La erupción del volcán Hunga Tonga limpió la atmósfera de metano durante diez días
Investigadores detectaron que la nube volcánica generó reacciones químicas capaces de eliminar uno de los gases responsables del calentamiento global.
La gigantesca erupción del volcán submarino Hunga Tonga-Hunga Ha’apai, ocurrida en enero de
2022, provocó un efecto atmosférico inesperado: la destrucción acelerada de
metano en la estratósfera, según revela un estudio científico publicado en la
revista Nature Communications.
La investigación concluye que la enorme nube volcánica generó
condiciones químicas capaces de oxidar metano, uno de los gases de efecto
invernadero más potentes relacionados con el cambio climático.
El hallazgo fue detectado gracias al análisis de formaldehído, una
molécula que aparece cuando el metano se descompone en la atmósfera.
Los científicos observaron concentraciones anormalmente elevadas
de formaldehído a unos 30 kilómetros de altura, niveles poco habituales en la
estratósfera terrestre.
En algunas zonas de la nube
volcánica se registraron hasta 12 partes por billón de formaldehído, una señal
que, según los investigadores, demuestra que el metano continuó destruyéndose
activamente durante más de diez días tras la erupción.
El estudio estima que la pluma
volcánica eliminó alrededor de 900 toneladas métricas de metano al día.
Además, los investigadores
calcularon que la erupción lanzó a la estratósfera al menos 330 gigagramos de
metano junto a enormes cantidades de vapor de agua y ceniza volcánica.
Uno de los gases más peligrosos para el clima
El metano es considerado uno de
los gases de efecto invernadero más agresivos para el calentamiento global.

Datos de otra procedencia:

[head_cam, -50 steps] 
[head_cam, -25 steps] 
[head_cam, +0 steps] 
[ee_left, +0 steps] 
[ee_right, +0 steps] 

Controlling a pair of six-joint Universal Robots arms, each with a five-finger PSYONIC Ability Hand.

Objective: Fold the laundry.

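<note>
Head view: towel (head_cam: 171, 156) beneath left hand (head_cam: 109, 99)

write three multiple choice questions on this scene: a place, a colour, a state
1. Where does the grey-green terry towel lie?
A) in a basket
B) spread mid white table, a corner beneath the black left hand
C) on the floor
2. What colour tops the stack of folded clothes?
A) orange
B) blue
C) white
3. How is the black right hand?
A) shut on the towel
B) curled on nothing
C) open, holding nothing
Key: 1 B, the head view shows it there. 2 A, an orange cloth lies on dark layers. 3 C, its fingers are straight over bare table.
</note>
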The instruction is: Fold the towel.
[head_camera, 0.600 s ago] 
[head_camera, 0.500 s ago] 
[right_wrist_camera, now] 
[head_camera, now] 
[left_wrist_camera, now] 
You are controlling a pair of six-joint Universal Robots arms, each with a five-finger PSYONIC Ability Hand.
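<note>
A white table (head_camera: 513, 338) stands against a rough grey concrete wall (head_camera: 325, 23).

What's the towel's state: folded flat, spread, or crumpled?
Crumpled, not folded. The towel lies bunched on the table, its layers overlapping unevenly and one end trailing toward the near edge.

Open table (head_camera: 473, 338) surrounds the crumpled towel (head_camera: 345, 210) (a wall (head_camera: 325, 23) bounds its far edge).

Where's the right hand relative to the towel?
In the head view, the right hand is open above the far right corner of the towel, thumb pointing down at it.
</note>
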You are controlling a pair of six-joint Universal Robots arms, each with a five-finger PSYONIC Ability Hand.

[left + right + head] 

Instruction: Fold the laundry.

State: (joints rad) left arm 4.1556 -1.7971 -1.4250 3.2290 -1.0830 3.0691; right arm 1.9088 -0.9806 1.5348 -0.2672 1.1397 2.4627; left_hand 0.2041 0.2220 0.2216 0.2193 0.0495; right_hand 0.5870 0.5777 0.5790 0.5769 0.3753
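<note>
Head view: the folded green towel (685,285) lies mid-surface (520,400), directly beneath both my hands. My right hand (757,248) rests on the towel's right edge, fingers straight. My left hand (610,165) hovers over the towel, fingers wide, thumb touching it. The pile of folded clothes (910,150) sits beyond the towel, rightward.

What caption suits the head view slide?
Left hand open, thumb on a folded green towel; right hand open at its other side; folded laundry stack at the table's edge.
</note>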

Aunque permanece menos tiempo en
la atmósfera que el dióxido de carbono, su capacidad para retener calor es muy
superior durante periodos cortos.
Los autores del estudio recuerdan
que el metano es responsable de aproximadamente medio grado del calentamiento
global actual.
Para realizar el seguimiento
químico de la nube volcánica, los científicos utilizaron datos del satélite
TROPOMI, un sistema capaz de detectar formaldehído mediante observaciones en
luz ultravioleta.
Gracias a esta tecnología pudieron
analizar la evolución de la nube incluso sobre amplias zonas oceánicas.
El papel del cloro reactivo
La investigación apunta a que
dentro de la nube volcánica se generó cloro altamente reactivo, una sustancia
capaz de destruir metano de forma rápida.
Los científicos creen que este
cloro apareció a través de reacciones fotoquímicas entre partículas de ceniza
volcánica y compuestos atmosféricos presentes en la estratósfera.
Según el estudio, las partículas
cubiertas de sulfato actuaron como superficies químicas donde se desarrollaron
estas reacciones.
La erupción del Hunga Tonga-Hunga
Ha’apai fue una de las más potentes registradas en la era satelital.
La explosión impulsó materiales
volcánicos hasta unos 55 kilómetros de altura y alteró temporalmente la
composición química de la atmósfera terrestre.
Posibles aplicaciones futuras
Los investigadores consideran que
este fenómeno podría ayudar en el futuro a desarrollar tecnologías destinadas a
reducir el metano atmosférico y combatir el calentamiento global.
El
estudio abre además nuevas líneas de investigación sobre cómo las grandes
erupciones volcánicas pueden modificar temporalmente la química atmosférica y
afectar a los gases responsables del cambio climático.